I also made very simple codes ( add and multiply together 3 variable with array size of 2 Mega elements) and every time I see the CPU (intel I3-4160) is faster than the GPU (even when not taking account the time to copy variables to device from host or device to host).
The GT610 graphic card is on PCIE2.0 x16 bay and the motherboard has its own DVI output which I am using for display. Did I miss something basic with setting up cuda?.. PC OS is Win7- 64 bit, with cuda 7.0 env integrated to Visual Studio 2013…
How are you compiling the code? Please show the comple nvcc command line. Make sure you are using a release build, not a debug build. In particular, make sure the nvcc command line does not contain the -G switch.
I have just observed that the speed is 14GLOPS…not 1.3GFLOPS as I mentiioned earlier… but I believe there is still a lot of speed improvemets can be achieved by my GPU…

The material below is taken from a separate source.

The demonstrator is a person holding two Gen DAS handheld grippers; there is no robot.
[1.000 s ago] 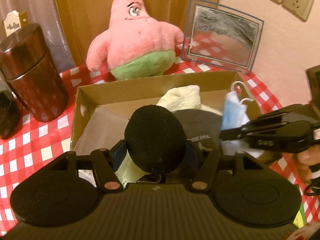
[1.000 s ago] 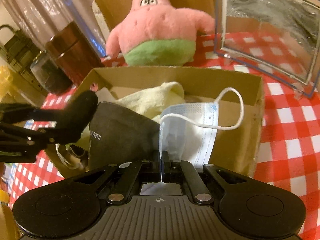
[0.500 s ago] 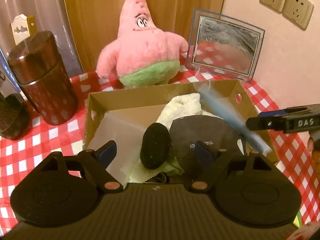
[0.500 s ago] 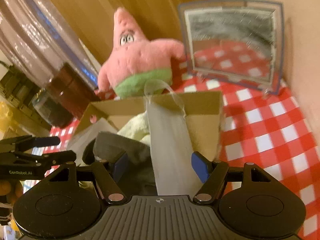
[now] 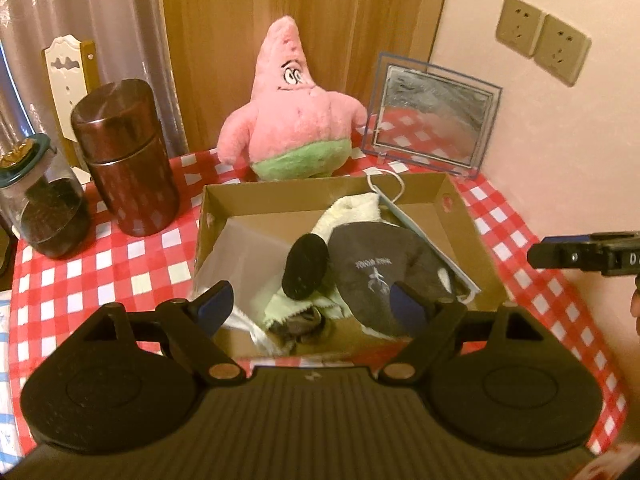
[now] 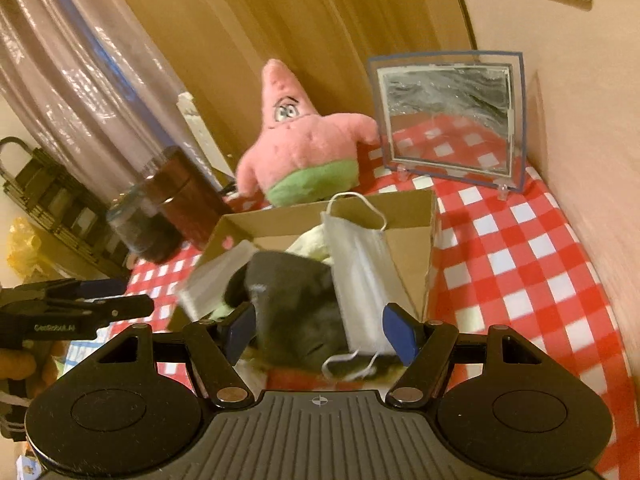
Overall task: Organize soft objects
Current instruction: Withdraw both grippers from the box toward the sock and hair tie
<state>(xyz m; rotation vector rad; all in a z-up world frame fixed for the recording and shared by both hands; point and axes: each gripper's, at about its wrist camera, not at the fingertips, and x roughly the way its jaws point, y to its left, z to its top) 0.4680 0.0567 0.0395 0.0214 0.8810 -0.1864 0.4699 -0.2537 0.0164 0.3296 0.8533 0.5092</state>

the output of my matrixMult is following
c:\ProgramData\NVIDIA Corporation\CUDA Samples\v7.0\bin\win64\Release>matrixMul.exe
[Matrix Multiply Using CUDA] - Starting…
GPU Device 0: “GeForce GT 610” with compute capability 2.1
MatrixA(320,320), MatrixB(640,320)
Computing result using CUDA Kernel…
done
Performance= 13.06 GFlop/s, Time= 10.039 msec, Size= 131072000 Ops, WorkgroupSize= 1024 threads/block
Checking computed result for correctness: Result = PASS
NOTE: The CUDA Samples are not meant for performance measurements. Results may vary when GPU Boost is enabled.
Is there a source code exist to achieve the maximum computation speed? How do they specify 155GFLOPS for GT610?.. is it theoretical calculations or tested results?